The CE marking of conformity, as shown in Annex XII, must appear in a visible, legible and indelible form on the device or its sterile pack, where practicable and appropriate, and on the instructions for use. Where applicable, the CE marking must also appear on the sales packaging.
It shall be accompanied by the identification number of the notified body responsible for implementation of the procedures set out in Annexes II, IV, V and VI. It is prohibited to affix marks or inscriptions which are likely to mislead third parties with regard to the meaning or the graphics of the CE marking. Any other mark may be affixed to the device, to the packaging or to the instruction leaflet accompanying the device, provided that the visibility and legibility of the CE marking is not thereby reduced.

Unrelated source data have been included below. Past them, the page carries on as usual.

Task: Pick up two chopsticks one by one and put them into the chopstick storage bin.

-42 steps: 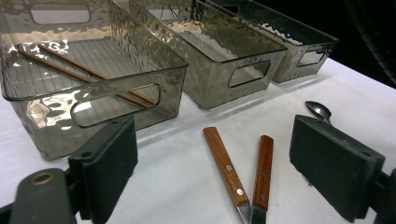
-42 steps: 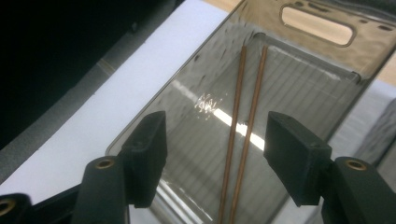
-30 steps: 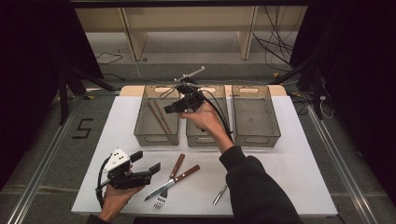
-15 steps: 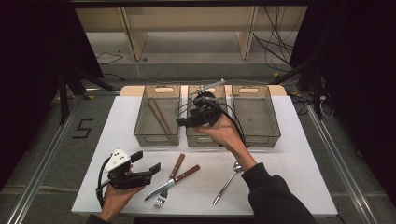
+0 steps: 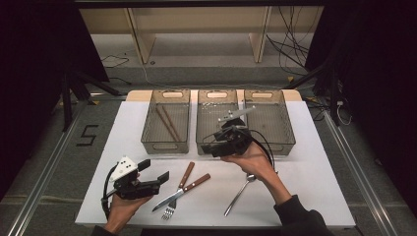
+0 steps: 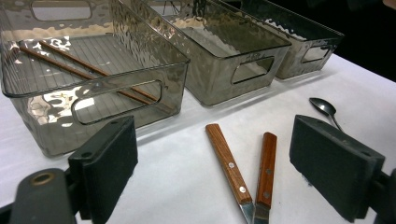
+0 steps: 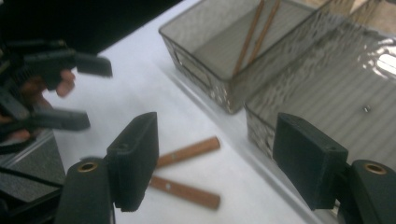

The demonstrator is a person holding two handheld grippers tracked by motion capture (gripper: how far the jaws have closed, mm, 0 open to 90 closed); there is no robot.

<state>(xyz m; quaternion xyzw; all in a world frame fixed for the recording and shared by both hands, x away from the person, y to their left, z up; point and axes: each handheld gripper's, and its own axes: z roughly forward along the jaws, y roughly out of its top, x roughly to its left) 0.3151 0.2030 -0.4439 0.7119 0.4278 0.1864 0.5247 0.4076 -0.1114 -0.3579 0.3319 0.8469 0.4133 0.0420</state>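
Observation:
My right gripper (image 5: 209,147) hangs over the front wall of the middle bin (image 5: 216,105), jaws open and empty, pointing left. In its own view the right gripper (image 7: 222,161) looks down on two wooden handles (image 7: 189,151) and the middle bin's corner (image 7: 327,93). My left gripper (image 5: 153,170) is held low at the front left, open and empty. From the left gripper (image 6: 219,168) I see a wooden-handled knife (image 5: 196,183) and fork (image 5: 186,173) lying crossed just ahead. A spoon (image 5: 241,191) lies to their right. Two chopsticks (image 5: 167,123) rest in the left bin (image 5: 147,140).
Three smoky clear bins stand side by side at the back of the white table (image 5: 319,187); the right bin (image 5: 287,132) holds nothing I can see. A person's right forearm reaches in from the bottom right. Beyond the table is a dark floor with cables.
My right gripper has come back from above the bins toward the table's front and a little lower, uncovering the spoon. The left gripper has stayed still.

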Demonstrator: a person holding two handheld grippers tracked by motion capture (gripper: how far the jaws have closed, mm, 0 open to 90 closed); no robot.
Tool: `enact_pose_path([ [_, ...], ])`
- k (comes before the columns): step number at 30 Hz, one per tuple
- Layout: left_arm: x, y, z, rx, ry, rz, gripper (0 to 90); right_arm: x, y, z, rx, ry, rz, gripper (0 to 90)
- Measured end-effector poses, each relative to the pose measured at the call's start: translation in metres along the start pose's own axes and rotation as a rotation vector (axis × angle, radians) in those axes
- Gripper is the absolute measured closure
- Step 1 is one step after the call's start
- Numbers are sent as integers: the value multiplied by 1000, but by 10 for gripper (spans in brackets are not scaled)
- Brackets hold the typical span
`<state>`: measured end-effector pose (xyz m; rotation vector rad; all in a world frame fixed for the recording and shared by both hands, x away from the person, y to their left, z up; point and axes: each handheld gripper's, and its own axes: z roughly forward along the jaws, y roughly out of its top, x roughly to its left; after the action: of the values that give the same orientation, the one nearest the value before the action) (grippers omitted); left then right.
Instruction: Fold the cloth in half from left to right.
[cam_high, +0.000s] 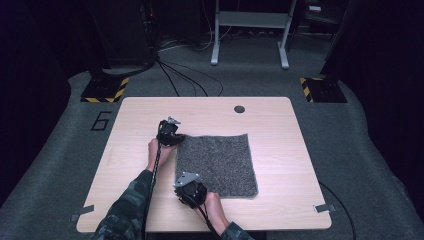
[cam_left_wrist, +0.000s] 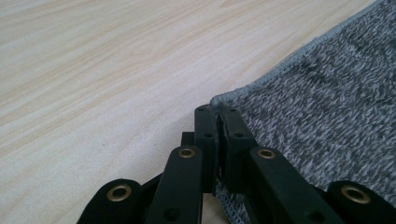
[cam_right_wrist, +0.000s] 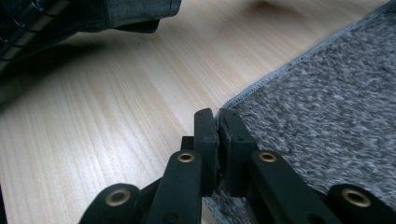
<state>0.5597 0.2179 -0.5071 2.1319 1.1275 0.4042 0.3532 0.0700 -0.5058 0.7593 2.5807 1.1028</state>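
A grey knitted mat (cam_high: 217, 162) lies flat on the light wooden table (cam_high: 280, 120). My left gripper (cam_high: 176, 137) sits at the mat's far left corner. In the left gripper view the black jaws of the left gripper (cam_left_wrist: 218, 116) are pressed together with the mat's stitched corner (cam_left_wrist: 229, 97) pinched between them. My right gripper (cam_high: 182, 182) is at the mat's near left corner. Its jaws (cam_right_wrist: 218, 119) are likewise closed on the edge of the mat (cam_right_wrist: 327, 112). Both corners rest low on the table.
A round cable hole (cam_high: 239, 109) is in the table's far edge. A camouflage sleeve (cam_high: 127, 210) reaches in from the bottom left. Bare wood surrounds the mat on all sides. Cables (cam_high: 185, 75) and a metal frame (cam_high: 250, 30) stand on the floor beyond the table.
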Motion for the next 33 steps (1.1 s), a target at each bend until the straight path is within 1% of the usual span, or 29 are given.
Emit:
enact_pose_path([
  [1, 0, 0, -1, -2, 0, 5, 866, 0, 0, 0, 0, 0, 0, 868],
  [2, 0, 1, -2, -5, 0, 8, 866, 0, 1, -3, -16, 0, 3, 871],
  [4, 0, 1, -3, -11, 3, 7, 866, 0, 1, -5, -13, 1, 12, 872],
  [5, 1, 2, -5, -3, 2, 22, 866, -2, 2, -9, -38, 4, 23, 874],
  [6, 1, 2, -5, -3, 2, 22, 866, -2, 2, -9, -38, 4, 23, 874],
  [7, 1, 3, -7, -6, 4, 22, 866, -5, 3, -13, -66, 11, 28, 875],
  [8, 1, 3, -7, -6, 4, 22, 867, -5, 3, -13, -66, 11, 28, 875],
  [9, 1, 5, -9, -18, 7, 14, 867, -7, 4, -19, -83, 9, 40, 877],
  [10, 1, 5, -9, -18, 7, 14, 867, -7, 4, -19, -83, 9, 40, 877],
  [11, 2, 7, -11, -17, 7, 18, 867, -9, 6, -23, -110, 12, 50, 877],
  [12, 2, 10, -14, -22, 10, 23, 867, -10, 7, -24, -113, 11, 53, 877],
  [15, 2, 13, -17, -35, 16, 19, 867, -11, 11, -30, -128, 12, 47, 877],
  [16, 2, 15, -19, -35, 18, 23, 867, -11, 11, -30, -128, 12, 47, 877],
  [17, 2, 19, -22, -41, 28, 35, 867, -11, 14, -34, -146, 8, 40, 877],
  [18, 2, 19, -22, -41, 28, 35, 867, -11, 14, -34, -146, 8, 40, 877],
  [19, 2, 21, -24, -35, 32, 42, 867, -10, 15, -38, -159, -2, 42, 877],
  [20, 1, 24, -26, -41, 41, 43, 867, -10, 16, -39, -155, 2, 39, 877],
  [21, 2, 25, -27, -36, 46, 52, 867, -10, 17, -40, -164, -1, 35, 877],
  [23, 2, 28, -30, -43, 51, 42, 867, -11, 19, -43, -170, 0, 31, 877],
  [24, 3, 30, -32, -41, 55, 52, 867, -11, 20, -44, -178, -9, 34, 877],
  [25, 3, 32, -34, -46, 60, 48, 867, -11, 21, -46, -170, -6, 27, 877],
  [26, 4, 34, -37, -36, 64, 63, 867, -10, 23, -47, -186, -12, 26, 877],
  [27, 3, 35, -38, -38, 84, 73, 867, -10, 25, -48, -192, -11, 26, 877],
  [28, 3, 35, -38, -38, 84, 73, 867, -10, 25, -48, -192, -11, 26, 877],
  [29, 3, 38, -42, -29, 95, 89, 867, -9, 29, -51, -205, -12, 16, 877],
  [30, 3, 39, -44, -25, 94, 90, 867, -9, 30, -52, -206, -10, 13, 877],
  [31, 4, 40, -46, -35, 101, 87, 867, -9, 31, -53, -214, -12, 12, 877],
  [32, 4, 40, -46, -35, 101, 87, 867, -9, 31, -53, -214, -12, 12, 877],
  [33, 5, 43, -50, -34, 103, 87, 867, -8, 33, -53, -221, -10, 9, 877],
])
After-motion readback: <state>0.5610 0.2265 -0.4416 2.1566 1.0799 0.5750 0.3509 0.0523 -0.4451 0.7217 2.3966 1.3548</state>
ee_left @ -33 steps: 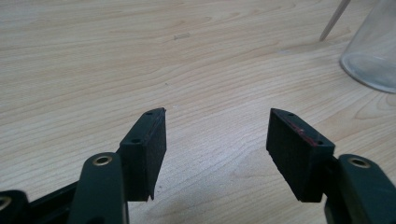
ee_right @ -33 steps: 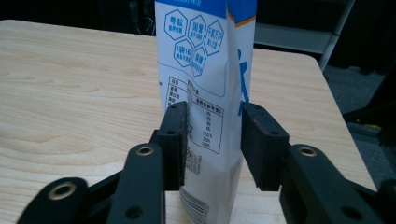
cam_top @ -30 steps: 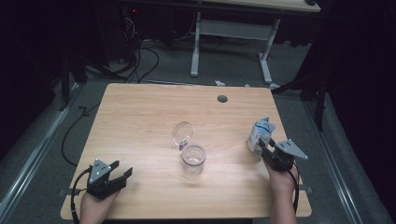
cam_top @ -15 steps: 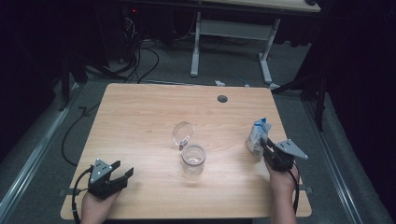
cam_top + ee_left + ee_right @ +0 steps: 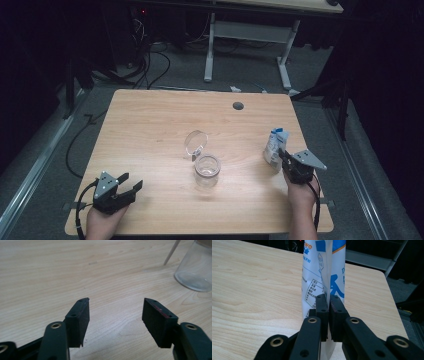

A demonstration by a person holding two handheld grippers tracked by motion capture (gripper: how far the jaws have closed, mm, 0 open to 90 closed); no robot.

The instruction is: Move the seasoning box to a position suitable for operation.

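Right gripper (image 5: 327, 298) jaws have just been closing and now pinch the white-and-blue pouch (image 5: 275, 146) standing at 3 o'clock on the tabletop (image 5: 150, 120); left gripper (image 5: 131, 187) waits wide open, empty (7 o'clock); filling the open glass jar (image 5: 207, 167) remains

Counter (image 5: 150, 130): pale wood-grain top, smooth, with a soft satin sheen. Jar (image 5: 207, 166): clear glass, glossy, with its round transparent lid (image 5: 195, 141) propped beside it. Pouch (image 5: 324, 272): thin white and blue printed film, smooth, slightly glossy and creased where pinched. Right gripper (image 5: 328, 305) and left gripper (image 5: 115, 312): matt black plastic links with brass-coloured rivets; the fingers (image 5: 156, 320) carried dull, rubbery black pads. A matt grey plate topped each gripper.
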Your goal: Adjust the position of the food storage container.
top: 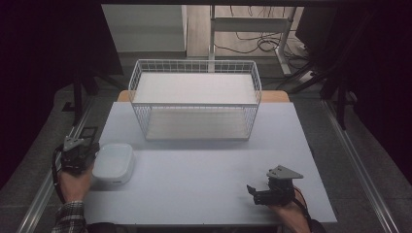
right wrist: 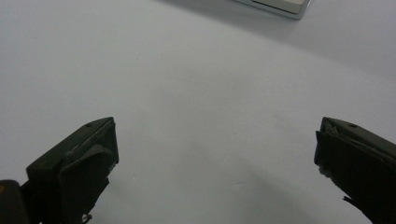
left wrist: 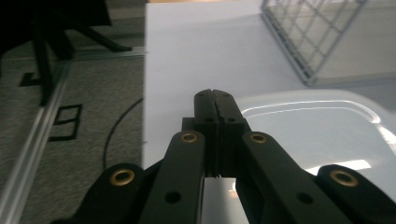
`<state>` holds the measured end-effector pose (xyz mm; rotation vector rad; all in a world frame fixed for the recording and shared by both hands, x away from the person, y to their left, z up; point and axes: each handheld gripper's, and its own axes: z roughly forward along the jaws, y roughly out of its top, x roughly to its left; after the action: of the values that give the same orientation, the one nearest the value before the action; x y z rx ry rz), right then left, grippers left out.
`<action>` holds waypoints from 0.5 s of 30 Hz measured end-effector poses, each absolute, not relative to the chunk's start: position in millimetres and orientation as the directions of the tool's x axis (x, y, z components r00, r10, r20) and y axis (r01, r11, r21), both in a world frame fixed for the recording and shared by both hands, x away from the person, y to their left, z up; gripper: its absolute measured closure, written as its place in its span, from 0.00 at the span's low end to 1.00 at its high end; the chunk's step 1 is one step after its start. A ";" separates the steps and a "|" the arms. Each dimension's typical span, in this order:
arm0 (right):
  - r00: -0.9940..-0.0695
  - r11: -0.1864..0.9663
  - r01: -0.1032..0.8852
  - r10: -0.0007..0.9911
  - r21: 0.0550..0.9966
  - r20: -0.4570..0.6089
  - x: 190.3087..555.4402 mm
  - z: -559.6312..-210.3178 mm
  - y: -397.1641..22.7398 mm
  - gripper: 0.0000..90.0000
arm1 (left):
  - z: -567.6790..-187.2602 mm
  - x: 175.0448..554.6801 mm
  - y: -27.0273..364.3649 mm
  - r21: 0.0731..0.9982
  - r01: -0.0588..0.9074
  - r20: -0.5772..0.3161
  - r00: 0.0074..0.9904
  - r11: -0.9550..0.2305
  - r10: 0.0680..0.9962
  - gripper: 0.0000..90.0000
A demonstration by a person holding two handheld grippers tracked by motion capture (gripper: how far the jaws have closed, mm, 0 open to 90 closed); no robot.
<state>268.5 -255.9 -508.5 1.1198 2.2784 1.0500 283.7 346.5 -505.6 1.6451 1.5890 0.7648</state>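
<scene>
Desk (top: 204, 170) with a pale sheet is carrying a white wire basket (top: 195, 99) at its far middle and a white lidded container (top: 113, 162) at its near left edge. Left gripper (top: 90, 153) is sitting just beside the container's left side, its jaws pressed fully together with nothing between them; in the left gripper view the container (left wrist: 317, 135) is lying just right of the tips. Right gripper (top: 252, 190) is hovering near the desk's front right, well apart from the container, jaws spread wide and holding nothing.
</scene>
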 end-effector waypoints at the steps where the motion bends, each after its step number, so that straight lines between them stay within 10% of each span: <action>1: -0.603 0.400 0.503 0.797 0.766 -0.020 268.5 -508.5 -255.9 0.00 | -506.0 283.1 348.4 0.820 0.572 -0.068 0.062 0.020 0.996 1.00; 15: -0.605 0.415 0.509 0.795 0.754 -0.029 268.5 -509.5 -255.2 0.00 | -515.5 284.0 339.1 0.783 0.622 -0.088 0.082 0.018 0.993 1.00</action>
<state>268.5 -255.2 -509.5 1.1166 2.2916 1.0239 284.0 339.1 -515.5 1.6803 1.6155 0.6902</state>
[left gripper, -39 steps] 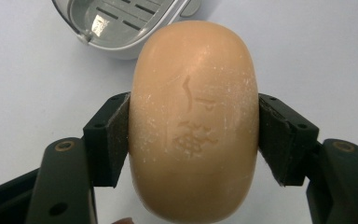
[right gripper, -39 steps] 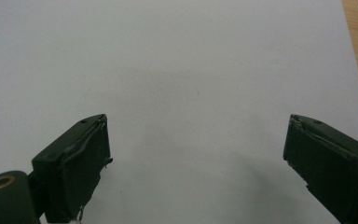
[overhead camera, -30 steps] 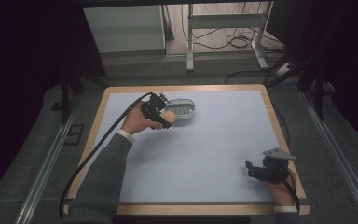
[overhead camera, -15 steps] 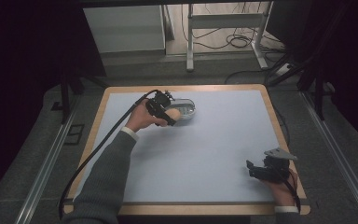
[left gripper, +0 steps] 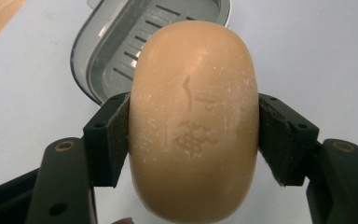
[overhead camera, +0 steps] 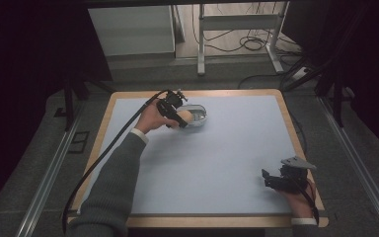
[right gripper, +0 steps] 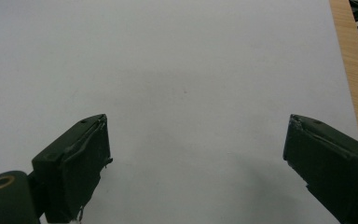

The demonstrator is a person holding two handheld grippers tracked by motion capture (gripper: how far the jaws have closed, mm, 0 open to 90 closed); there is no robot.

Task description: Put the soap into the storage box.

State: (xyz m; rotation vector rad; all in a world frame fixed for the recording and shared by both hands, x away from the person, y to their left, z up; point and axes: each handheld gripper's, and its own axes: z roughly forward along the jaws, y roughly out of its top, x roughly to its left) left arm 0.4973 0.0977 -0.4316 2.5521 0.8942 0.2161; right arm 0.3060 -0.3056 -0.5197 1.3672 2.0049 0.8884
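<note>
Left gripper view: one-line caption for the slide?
Left gripper clamps a tan soap bar above an open grey soap dish.

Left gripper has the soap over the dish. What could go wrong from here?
1. The soap bar is rounded and pinched only at its sides by the left gripper; it may slip or twist out.
2. The soap dish is light and unheld, with the right gripper far off, open; a low approach could shove it.
</note>
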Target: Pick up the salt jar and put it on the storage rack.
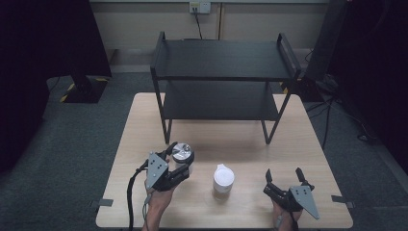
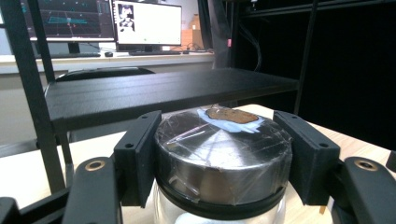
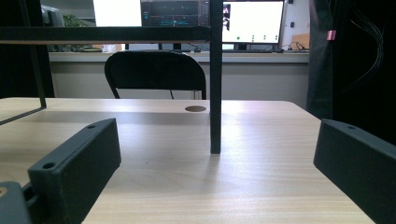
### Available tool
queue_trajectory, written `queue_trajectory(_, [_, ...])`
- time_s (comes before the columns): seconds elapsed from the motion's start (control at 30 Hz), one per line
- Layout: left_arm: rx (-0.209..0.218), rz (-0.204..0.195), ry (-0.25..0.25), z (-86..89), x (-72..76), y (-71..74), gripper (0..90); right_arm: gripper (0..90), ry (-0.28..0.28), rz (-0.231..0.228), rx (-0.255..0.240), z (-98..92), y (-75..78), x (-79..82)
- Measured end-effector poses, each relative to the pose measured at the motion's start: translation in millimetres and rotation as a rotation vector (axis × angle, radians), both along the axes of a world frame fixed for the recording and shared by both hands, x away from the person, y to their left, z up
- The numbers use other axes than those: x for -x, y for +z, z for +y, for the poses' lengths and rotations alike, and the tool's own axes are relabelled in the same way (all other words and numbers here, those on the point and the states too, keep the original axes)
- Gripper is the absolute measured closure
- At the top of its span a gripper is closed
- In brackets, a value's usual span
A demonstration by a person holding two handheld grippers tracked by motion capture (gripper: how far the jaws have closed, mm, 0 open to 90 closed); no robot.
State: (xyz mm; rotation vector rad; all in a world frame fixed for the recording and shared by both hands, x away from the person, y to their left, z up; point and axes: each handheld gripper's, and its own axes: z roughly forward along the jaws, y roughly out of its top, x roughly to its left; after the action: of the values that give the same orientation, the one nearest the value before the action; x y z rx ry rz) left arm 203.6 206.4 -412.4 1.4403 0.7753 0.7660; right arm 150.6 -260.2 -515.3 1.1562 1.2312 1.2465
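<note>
From the high view, the left claw (image 1: 179, 161) pinches the lid of a clear glass jar with a shiny round metal lid (image 1: 183, 152) at the near-left of the pale wooden table (image 1: 288, 144), before the black two-tier metal shelf (image 1: 223, 60), probably its destination; a white-capped jar (image 1: 223, 179) waits between the hands; the right claw (image 1: 285, 179) rests spread and empty; in the left gripper view, both pads clamp the film-wrapped lid (image 2: 223, 149) by its sides, so it hangs upright; the right gripper view shows wide jaws over bare table (image 3: 233, 186).
</note>
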Motion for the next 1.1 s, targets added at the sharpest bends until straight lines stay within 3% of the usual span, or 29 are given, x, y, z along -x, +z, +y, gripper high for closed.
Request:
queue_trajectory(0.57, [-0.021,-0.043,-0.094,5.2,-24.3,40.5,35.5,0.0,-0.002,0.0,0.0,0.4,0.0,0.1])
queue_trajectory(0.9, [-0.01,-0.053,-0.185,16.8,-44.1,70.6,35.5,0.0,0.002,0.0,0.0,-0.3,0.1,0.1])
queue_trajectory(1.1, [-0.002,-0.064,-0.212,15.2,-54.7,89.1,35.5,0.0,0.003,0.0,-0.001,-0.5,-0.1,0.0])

This includes those related to safety and it shows that, where required, the device has been assessed in accordance with the appropriate procedures. CA's exist in each European Member State and are nominated by each government to monitor and ensure compliance with its provisions of the MDD. The CA designates a NB to ensure that conformity assessment procedures are completed according to the relevant criteria.
The authorized representative, designated by the manufacturers, is legally responsible for compliance with the regulations and acts as the first point of contact for the EU authorities. For many of the common techniques and product types there exist harmonised standards, listed in the reference links below. While use of a harmonised standard is not always mandatory, it is highly recommended as it represents best practice and technical state of the art, which can be used as a presumption of conformity to the relevant part of the directive.
If a manufacturer chooses not to follow a harmonised standard, they must be able to demonstrate clearly how the product meets the relevant safety or performance requirements. Compliance Route The compliance routes available to be able to CE mark your device, in accordance with the Medical Devices Directive, depend on the classification of your device.
It is not practical or feasible to apply the most rigorous conformity assessment process to all types of devices. Instead a graduated level of control is applied which categorises devices based on the level of inherent risk or potential hazards. Correct classification is therefore critical before commencing a compliance assessment.
In these cases, the involvement of a Notified Body is required. Several different conformity assessment routes are available to the manufacturer, based on their preference and individual requirements. The most common approach is usually Annex II.
Medical Device Directive 93/42/EEC (MDD)
Once you have been issued with a certificate by the Notified Body, you may affix CE marking to your device and place it on the market.Connect with us. Medical devices, bearing the CE marking, are presumed to conform to the appropriate essential requirements, unless there is reason to believe otherwise.
Notified Body The organization which will check whether the appropriate conformity assessment procedures have been followed is known as the Notified Body. It is a certification organization which the Competent Authority, of a Member State designates to carry out one or more of the conformity assessment procedures described in the annexes of the Directives.
It is a certification organization which the Competent Authority, of a Member State designates to carry out one or more of the conformity assessment procedures described in the annexes of the Directives.
The authorized representative, designated by the manufacturers, is legally responsible for compliance with the regulations and acts as the first point of contact for the EU authorities.
These will appear in the Official Journal of the European Communities. Location Search.